Debbo tornare al “prodotto necessario” – necessario alla riproduzione della vita quotidiana, ma in continua trasformazione dato il mutare delle relazioni degli individui associati, insomma di quella che definiamo società, soggetta a periodiche mutazioni della forma dei rapporti tra i diversi gruppi di individui – e del “plusprodotto” indispensabile ad accrescere le condizioni di vita, a svolgere conoscenza e scienza, i pensieri su noi stessi e la nostra “sorte futura”, le trasformazioni dei rapporti sociali e anche dei vari modi di pensare e conoscere; e naturalmente a inventare e perfezionare gli strumenti per “produrre” (e “plusprodurre”) sempre di più. Tutto ciò non può avvenire senza la già detta ri-flessione su ogni cosa che stiamo facendo e senza continuo scontro con l’ambiente che ci circonda. Non possiamo lasciarlo al suo “stato naturale”, quello di prima della vita animale, ma soprattutto della vita umana dotata di pensiero e quindi di capacità – che diventa necessità assoluta – di ottenere anche il “plusprodotto”.

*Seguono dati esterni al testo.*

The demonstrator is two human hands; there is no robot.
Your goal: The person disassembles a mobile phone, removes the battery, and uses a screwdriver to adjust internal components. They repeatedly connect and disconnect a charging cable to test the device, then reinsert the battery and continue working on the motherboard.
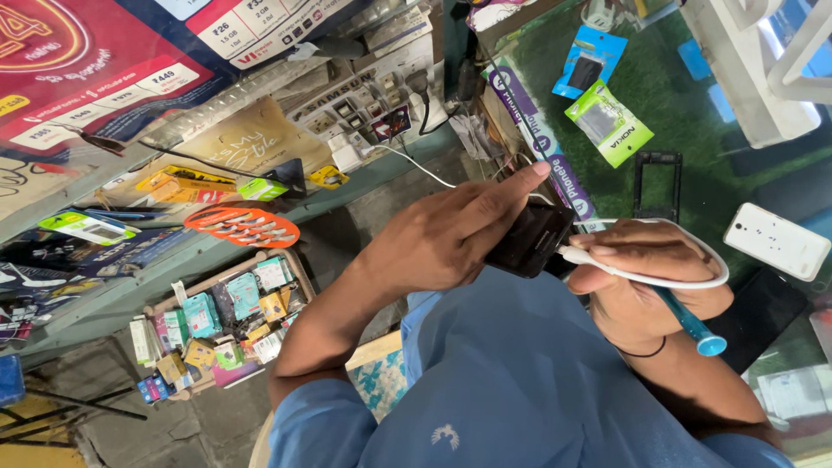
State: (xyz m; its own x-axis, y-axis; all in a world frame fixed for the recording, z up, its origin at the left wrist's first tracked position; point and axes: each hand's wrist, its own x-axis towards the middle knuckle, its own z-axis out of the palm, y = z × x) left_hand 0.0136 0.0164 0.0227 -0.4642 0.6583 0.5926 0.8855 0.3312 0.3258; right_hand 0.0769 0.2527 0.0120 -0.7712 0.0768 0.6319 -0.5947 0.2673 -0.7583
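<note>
My left hand (446,234) grips a small black phone (530,238) from its left side, index finger stretched along its top edge. My right hand (646,277) pinches the white plug of a charging cable (685,282) against the phone's right end. The cable loops back over that hand. The same hand also carries a blue pen-like tool (693,328) that sticks out below the palm. I wear a blue shirt.
A glass counter (693,165) at the right carries a white phone (777,240), a black phone frame (657,185) and green and blue accessory packets (609,123). A wooden tray of small boxes (221,325) lies lower left, an orange comb-like item (243,227) above it.
</note>
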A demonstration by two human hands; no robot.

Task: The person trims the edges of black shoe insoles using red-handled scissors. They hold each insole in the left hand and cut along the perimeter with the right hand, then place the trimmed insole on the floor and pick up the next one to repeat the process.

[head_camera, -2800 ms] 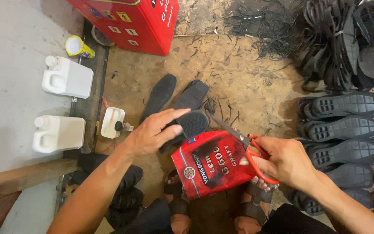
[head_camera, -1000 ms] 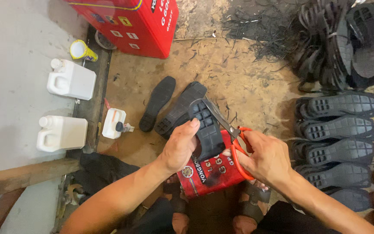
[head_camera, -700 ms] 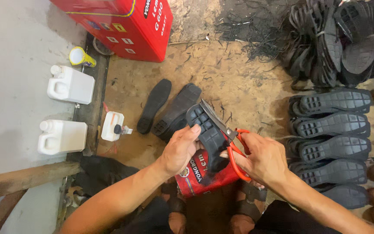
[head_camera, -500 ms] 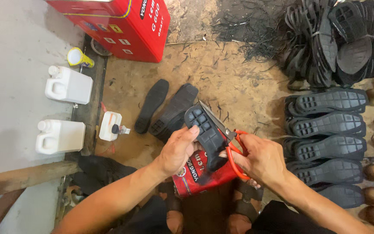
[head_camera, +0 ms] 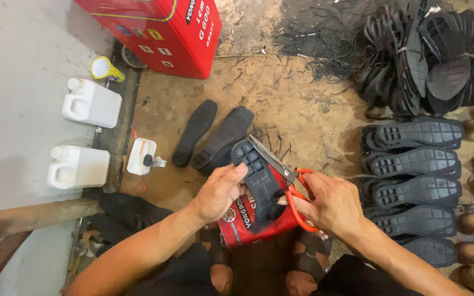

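Note:
My left hand point(head_camera: 219, 191) grips a black rubber shoe sole point(head_camera: 258, 176), tread side up, over a red tin point(head_camera: 259, 219) that sits between my knees. My right hand point(head_camera: 328, 203) holds orange-handled scissors point(head_camera: 287, 180), fingers through the loops, with the blades lying along the sole's right edge near its toe. Two more black soles point(head_camera: 215, 138) lie flat on the dirt floor just beyond.
A row of treaded soles point(head_camera: 412, 164) lines the right side, with a heap of soles and rubber trimmings point(head_camera: 412, 55) above. A red box point(head_camera: 154, 30) stands at the top. Two white jugs point(head_camera: 86, 131) and a small white bottle point(head_camera: 141, 156) sit left.
My left hand picked a sole off the floor and brought it over the red tin. My right hand moved the scissors up against its edge.

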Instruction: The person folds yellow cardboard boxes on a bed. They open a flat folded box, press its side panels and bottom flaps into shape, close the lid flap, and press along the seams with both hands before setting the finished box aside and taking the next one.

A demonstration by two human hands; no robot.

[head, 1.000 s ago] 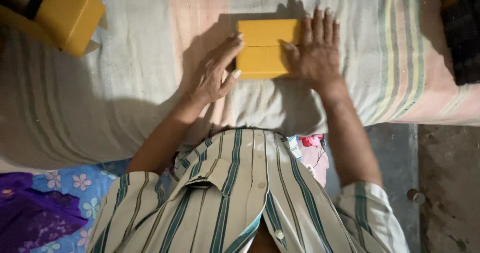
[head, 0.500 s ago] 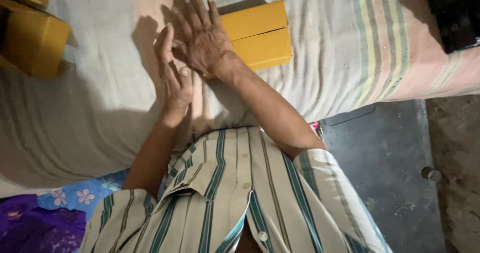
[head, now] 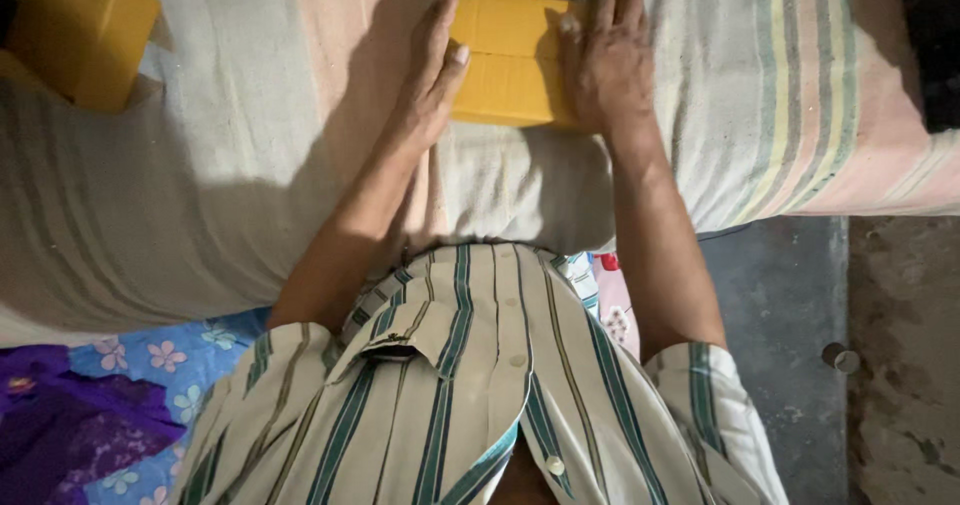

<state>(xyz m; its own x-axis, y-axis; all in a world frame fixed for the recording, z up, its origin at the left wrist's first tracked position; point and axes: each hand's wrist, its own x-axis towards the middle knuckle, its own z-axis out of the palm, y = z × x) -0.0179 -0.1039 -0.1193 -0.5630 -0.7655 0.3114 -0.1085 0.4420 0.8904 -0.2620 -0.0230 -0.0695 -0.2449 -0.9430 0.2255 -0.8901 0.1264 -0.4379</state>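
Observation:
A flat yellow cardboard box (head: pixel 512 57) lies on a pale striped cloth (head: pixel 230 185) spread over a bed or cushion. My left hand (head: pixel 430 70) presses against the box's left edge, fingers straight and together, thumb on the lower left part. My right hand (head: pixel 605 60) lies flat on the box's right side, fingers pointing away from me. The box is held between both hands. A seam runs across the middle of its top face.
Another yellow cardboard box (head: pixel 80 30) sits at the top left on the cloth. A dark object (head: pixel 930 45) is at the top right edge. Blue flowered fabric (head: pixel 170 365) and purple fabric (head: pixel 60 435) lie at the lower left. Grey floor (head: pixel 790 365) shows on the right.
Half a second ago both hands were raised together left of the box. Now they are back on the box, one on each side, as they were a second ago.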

Per (tentare di) difendere veramente “l’ambiente”, dovremmo allora eliminare questa “nociva” specie animale, lasciare il mondo terreno agli animali incapaci di pensare e di realizzare un “plusprodotto”. Occorre un suicidio collettivo, sperando di andare tutti insieme nel cosiddetto “al di là”, nell’“altro mondo”, insomma nella supposta e sperata altra dimensione spirituale che dura in eterno senza l’ingombro del corpo e delle sue esigenze, così distruttive della “natura”; che muta essa stessa senza bisogno di aspettare le nostre azioni, le azioni di pigmei che si credono giganti, anzi più ancora Dei! Se qualcuno vuole che si arrivi a questa fine, io sono pronto, mi fregherei le mani al pensiero di andarmene in così numerosa compagnia: “tutti insieme appassionatamente”. Ovviamente scherzo per ironizzare sugli ambientalisti, quelli “gretini” e della “green economy”; in realtà dei personaggi in totale malafede che, influenzando un’umanità in decrescita intellettiva, guadagnano fior di soldi.
G. La Grassa, inedito di prossima pubblicazione.